(Data excerpts)
|---|

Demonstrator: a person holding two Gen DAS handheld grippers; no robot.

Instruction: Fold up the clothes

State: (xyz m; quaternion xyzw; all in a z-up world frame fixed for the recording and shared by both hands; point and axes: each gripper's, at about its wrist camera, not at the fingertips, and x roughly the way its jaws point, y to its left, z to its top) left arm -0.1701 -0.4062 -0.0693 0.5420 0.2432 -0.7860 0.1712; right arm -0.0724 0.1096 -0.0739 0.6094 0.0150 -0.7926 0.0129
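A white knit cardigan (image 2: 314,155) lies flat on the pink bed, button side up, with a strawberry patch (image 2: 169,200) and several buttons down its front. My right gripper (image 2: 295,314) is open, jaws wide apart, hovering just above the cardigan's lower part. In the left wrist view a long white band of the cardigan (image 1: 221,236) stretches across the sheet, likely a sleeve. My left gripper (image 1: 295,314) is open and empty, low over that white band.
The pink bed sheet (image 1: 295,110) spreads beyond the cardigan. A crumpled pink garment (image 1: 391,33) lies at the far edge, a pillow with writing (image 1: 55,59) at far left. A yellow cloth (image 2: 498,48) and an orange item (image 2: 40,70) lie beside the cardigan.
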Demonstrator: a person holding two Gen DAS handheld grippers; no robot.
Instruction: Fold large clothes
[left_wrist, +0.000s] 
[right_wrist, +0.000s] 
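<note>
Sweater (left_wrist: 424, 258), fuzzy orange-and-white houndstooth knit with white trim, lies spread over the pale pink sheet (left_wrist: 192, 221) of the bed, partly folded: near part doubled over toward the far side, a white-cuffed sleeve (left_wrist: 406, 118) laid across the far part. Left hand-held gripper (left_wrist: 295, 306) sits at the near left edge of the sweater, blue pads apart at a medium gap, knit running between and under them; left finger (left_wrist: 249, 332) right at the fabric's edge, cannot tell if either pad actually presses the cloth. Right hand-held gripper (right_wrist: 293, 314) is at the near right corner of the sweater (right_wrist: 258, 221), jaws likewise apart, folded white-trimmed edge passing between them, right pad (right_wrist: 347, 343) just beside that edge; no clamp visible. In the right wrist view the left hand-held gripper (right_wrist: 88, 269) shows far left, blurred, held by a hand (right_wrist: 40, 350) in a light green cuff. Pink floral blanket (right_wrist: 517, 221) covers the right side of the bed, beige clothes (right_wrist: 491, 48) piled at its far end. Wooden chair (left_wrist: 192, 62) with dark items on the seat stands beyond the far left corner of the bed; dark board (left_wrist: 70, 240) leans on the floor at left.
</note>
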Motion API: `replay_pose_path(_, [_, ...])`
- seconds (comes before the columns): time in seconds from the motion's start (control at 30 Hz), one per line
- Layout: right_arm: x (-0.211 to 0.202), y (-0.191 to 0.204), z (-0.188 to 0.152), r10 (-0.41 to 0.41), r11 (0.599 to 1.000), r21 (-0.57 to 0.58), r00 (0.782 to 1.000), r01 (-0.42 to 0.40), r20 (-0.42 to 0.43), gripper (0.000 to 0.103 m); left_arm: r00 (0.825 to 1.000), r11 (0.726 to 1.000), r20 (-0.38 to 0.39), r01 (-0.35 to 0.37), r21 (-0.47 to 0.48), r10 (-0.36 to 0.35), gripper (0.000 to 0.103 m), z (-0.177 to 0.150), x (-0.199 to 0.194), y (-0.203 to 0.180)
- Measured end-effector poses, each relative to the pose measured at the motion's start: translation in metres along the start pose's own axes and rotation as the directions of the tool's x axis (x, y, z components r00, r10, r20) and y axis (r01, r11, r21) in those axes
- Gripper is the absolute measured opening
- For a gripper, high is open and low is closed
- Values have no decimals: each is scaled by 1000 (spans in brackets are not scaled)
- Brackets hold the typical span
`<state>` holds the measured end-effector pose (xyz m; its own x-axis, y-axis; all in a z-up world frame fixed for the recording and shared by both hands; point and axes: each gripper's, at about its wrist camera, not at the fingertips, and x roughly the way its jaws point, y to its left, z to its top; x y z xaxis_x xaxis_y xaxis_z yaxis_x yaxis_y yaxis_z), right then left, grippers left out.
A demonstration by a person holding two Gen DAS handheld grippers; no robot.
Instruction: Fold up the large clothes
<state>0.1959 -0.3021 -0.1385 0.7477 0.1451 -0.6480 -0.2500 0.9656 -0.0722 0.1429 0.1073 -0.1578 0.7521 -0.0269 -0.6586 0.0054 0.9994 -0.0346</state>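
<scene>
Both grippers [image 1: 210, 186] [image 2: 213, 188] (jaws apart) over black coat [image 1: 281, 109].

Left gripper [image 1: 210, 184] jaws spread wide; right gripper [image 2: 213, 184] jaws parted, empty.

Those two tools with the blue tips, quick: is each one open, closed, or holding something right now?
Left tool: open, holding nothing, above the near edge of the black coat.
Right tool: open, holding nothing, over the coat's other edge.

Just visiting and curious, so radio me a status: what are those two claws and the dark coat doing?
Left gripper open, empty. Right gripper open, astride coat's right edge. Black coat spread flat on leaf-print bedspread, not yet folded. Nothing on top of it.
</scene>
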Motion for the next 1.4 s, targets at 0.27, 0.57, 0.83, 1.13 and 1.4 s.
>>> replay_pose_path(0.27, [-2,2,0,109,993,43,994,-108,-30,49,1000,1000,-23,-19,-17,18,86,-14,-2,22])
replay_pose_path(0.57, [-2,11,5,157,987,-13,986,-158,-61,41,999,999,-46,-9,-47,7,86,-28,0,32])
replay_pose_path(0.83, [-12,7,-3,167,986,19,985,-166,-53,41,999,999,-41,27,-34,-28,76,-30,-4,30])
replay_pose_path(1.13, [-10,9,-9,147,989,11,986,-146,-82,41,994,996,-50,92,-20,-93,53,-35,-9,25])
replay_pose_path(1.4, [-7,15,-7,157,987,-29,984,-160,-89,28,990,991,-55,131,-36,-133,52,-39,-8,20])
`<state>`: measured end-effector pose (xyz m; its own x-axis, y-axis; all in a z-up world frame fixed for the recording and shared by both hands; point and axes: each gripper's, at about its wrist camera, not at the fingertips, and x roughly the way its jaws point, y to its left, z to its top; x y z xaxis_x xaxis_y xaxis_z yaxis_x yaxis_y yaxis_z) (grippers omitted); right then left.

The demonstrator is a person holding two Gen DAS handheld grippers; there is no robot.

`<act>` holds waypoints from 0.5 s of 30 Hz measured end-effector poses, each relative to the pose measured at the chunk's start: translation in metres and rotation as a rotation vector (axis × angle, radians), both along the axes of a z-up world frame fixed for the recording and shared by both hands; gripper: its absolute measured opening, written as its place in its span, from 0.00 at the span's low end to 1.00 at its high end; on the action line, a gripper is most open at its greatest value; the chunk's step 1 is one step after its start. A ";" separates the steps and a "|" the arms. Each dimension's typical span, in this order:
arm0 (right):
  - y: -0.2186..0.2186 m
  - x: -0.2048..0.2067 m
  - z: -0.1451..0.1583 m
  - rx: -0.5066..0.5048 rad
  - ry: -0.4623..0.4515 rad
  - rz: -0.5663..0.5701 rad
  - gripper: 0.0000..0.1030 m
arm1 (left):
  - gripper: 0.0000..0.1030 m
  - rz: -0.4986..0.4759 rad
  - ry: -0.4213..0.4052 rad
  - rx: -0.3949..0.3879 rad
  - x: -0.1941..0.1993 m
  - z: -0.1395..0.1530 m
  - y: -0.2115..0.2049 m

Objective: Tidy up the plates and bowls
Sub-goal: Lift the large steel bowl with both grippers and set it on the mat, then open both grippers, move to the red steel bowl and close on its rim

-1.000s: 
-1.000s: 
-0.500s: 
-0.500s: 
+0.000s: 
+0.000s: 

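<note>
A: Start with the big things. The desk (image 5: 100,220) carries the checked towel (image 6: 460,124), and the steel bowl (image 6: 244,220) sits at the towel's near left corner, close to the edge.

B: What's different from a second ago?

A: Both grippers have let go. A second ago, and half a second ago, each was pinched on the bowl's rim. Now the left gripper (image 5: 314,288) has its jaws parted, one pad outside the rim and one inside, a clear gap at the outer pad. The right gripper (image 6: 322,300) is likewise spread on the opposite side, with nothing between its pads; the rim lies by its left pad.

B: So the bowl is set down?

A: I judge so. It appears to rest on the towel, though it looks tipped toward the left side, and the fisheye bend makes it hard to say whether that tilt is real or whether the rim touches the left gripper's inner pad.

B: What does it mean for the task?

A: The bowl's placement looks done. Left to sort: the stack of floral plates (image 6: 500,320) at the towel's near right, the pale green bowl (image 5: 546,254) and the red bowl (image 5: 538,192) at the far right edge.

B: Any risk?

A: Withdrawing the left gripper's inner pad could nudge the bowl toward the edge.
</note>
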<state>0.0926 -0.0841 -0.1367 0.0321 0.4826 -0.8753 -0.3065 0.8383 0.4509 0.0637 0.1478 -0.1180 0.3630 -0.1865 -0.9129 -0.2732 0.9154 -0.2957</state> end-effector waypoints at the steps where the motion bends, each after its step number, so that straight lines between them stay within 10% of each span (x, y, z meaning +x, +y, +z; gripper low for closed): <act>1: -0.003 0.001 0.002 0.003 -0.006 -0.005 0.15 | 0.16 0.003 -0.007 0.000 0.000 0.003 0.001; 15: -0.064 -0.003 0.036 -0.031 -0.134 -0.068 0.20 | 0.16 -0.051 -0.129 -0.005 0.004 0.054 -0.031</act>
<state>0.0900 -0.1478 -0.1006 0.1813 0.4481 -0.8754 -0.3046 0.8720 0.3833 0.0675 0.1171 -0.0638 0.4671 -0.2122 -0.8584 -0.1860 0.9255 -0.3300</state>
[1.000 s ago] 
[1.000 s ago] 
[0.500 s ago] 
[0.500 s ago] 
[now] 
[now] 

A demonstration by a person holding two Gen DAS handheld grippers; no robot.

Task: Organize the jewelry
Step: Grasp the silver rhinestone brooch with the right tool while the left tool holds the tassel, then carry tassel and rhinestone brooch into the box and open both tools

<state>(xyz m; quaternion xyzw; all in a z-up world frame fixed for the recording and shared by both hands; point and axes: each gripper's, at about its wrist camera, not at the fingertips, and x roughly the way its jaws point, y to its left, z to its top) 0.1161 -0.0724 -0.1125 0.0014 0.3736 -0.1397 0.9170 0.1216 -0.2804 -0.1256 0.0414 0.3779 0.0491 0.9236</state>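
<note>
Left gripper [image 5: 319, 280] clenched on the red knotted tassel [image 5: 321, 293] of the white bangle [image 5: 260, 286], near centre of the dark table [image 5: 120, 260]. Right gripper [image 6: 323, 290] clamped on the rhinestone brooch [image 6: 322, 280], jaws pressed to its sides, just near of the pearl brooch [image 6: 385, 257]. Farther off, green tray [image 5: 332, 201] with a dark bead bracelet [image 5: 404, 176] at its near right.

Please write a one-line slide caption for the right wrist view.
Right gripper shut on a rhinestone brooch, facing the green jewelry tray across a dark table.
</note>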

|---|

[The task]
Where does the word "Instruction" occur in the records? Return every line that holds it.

[Task solution]
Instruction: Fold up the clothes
Instruction: Fold large clothes
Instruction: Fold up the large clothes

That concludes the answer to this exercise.